S. erythraea phosphoproteome topography. A, circular representation of the chromosome with the core (purple) and non-core (yellow) regions shown. The genes encoding the 88 identified phosphoproteins were evenly distributed in the chromosome. The bar chart indicates the S. erythraea phosphoproteome distribution according to gene enrichment functional analysis using DAVID Bioinformatic Resources 6.7 (32). The enrichment score reflects the degree to which a cellular function is overrepresented among a set of cellular functions. B, pie charts representing the phosphorylation residue distribution in S. erythraea. The upper panel shows the distribution according to the NetPhos (for eukaryotic-like phosphorylation signatures) (29) and NetPhos-Bac (for bacterium-like phosphorylation signatures) (30) algorithms. The lower panel shows the phosphosite distribution determined by PhosCalc (31).

Of all the identified proteins, 22 have been identified in other actinomycete phosphoproteomes (7, 13, 14, 16). For example, we found several common phosphorylated enzymes from central carbon metabolism, such as catalase, transketolase, acetyl/propionyl-CoA carboxylase, and 2-oxoglutarate dehydrogenase. In addition, enzymes involved in secondary metabolism were also found to be phosphorylated. Examples included polyketide synthase subunits, transposases, and TetR-family transcriptional regulators (7, 13, 14, 16). Regarding other bacterial phosphoproteomes (414, 16), a total of 54 phosphoproteins are shared with the dataset presented here. The most common phosphoproteins were those related to global cellular processes (e.g. cell division control proteins, elongation factors, and transcriptional regulators) and energy production proteins such as ATP synthase subunits.

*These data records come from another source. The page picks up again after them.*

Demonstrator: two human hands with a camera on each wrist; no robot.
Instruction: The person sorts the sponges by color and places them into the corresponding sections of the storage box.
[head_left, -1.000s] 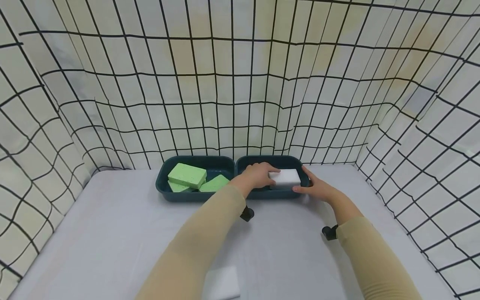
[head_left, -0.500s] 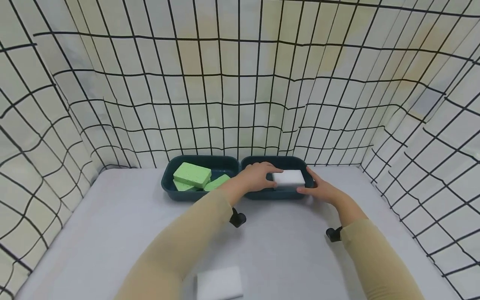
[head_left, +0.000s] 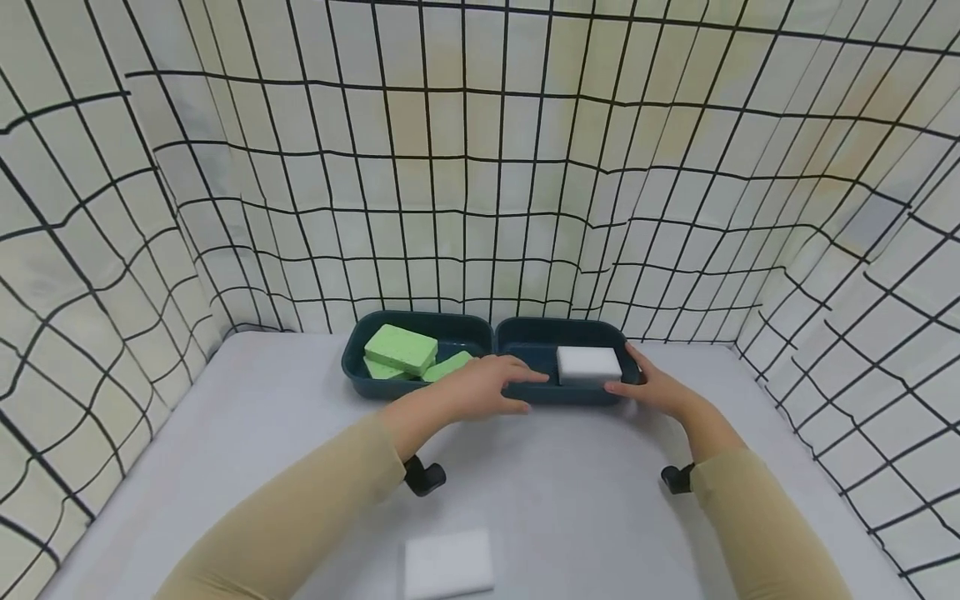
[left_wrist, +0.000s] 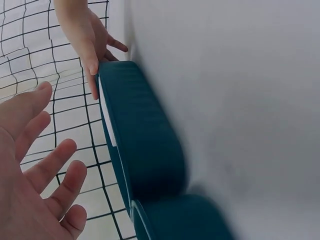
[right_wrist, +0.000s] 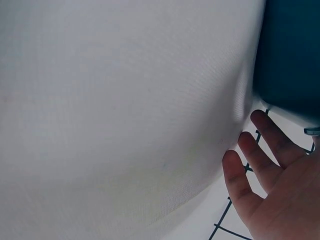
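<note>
Two dark teal trays stand side by side at the back of the table. A white block (head_left: 588, 365) lies in the right tray (head_left: 540, 395), at its right end. My left hand (head_left: 487, 387) is above the front of the trays near where they meet, fingers apart and nothing in them; its palm (left_wrist: 25, 190) shows in the left wrist view. At the right tray's right end, my right hand (head_left: 656, 387) has its thumb at the front rim and its extended fingers (right_wrist: 275, 142) beside the end wall. Green speckled sponges (head_left: 401, 348) fill part of the left tray (head_left: 375, 389).
Another flat white block (head_left: 448, 564) lies on the white tabletop (head_left: 570, 500) close to the front edge of the view. Black grid netting (head_left: 480, 183) over white cloth walls in the back and both sides.
My left hand has let go of the white block in the right tray and moved left and toward me. The right hand stays at the tray's end. The head view has shifted slightly.
</note>
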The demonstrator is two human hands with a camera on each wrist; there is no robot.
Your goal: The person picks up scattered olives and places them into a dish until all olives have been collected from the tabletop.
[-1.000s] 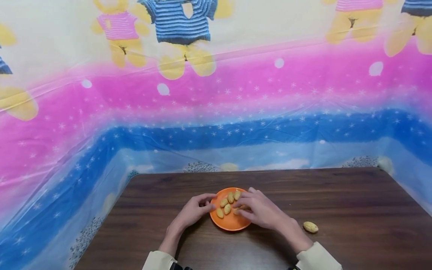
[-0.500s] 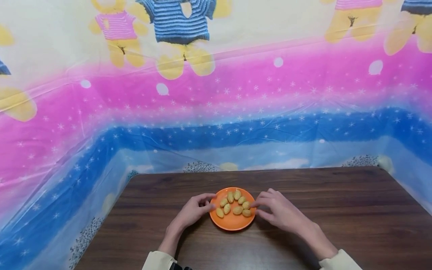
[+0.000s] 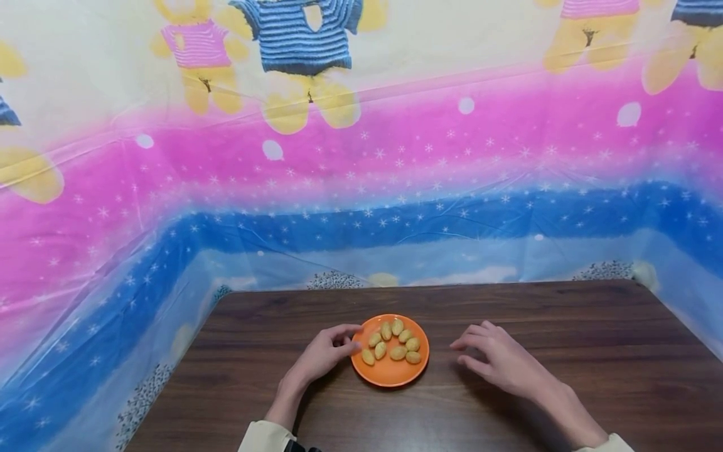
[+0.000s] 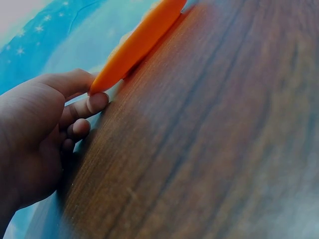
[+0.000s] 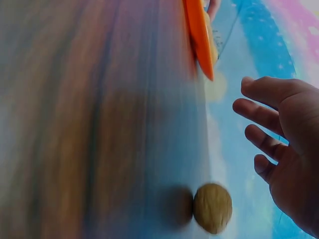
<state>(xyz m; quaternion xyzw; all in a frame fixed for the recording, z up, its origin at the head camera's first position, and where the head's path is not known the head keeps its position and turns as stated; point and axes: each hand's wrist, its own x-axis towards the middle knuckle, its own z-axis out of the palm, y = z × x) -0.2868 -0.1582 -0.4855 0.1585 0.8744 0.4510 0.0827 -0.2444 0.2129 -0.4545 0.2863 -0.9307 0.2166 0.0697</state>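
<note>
A round orange plate (image 3: 390,376) sits on the table with several tan, ridged walnuts (image 3: 398,351) spread over it. At its left rim, my left hand (image 3: 323,355) pinches the edge; in the left wrist view the thumb lies above the rim and a finger below it. My right hand (image 3: 499,361) hovers to the right of the plate, apart from it, fingers loosely bent and nothing in them. A single walnut (image 5: 213,208) rests on the table below that hand in the right wrist view; in the head view it is hidden behind the right arm.
The dark wood-grain table (image 3: 271,314) extends to both sides of the plate. Behind and beside it hangs a patterned cloth (image 3: 361,226) in pink and blue with bear figures.
My right hand has drawn back from over the plate to the right, uncovering the walnuts there, and its arm now hides the lone walnut. The left hand stays at the rim.
</note>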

Finally, we found 12 phosphorylated proteins exclusive to the S. erythraea phosphoproteome, including trehalose-phosphatase, Rne/Rng family ribonuclease, isocitrate lyase, DNA recombination protein RecA, thiosulfate sulfurtransferase, porphobilinogen deaminase HemC, adenosine kinase, glycine dehydrogenase, Xaa-Pro dipeptidase, FMNH2 utilizing oxygenase, betaine-aldehyde dehydrogenase, and polyphosphate kinase (supplemental Table S2).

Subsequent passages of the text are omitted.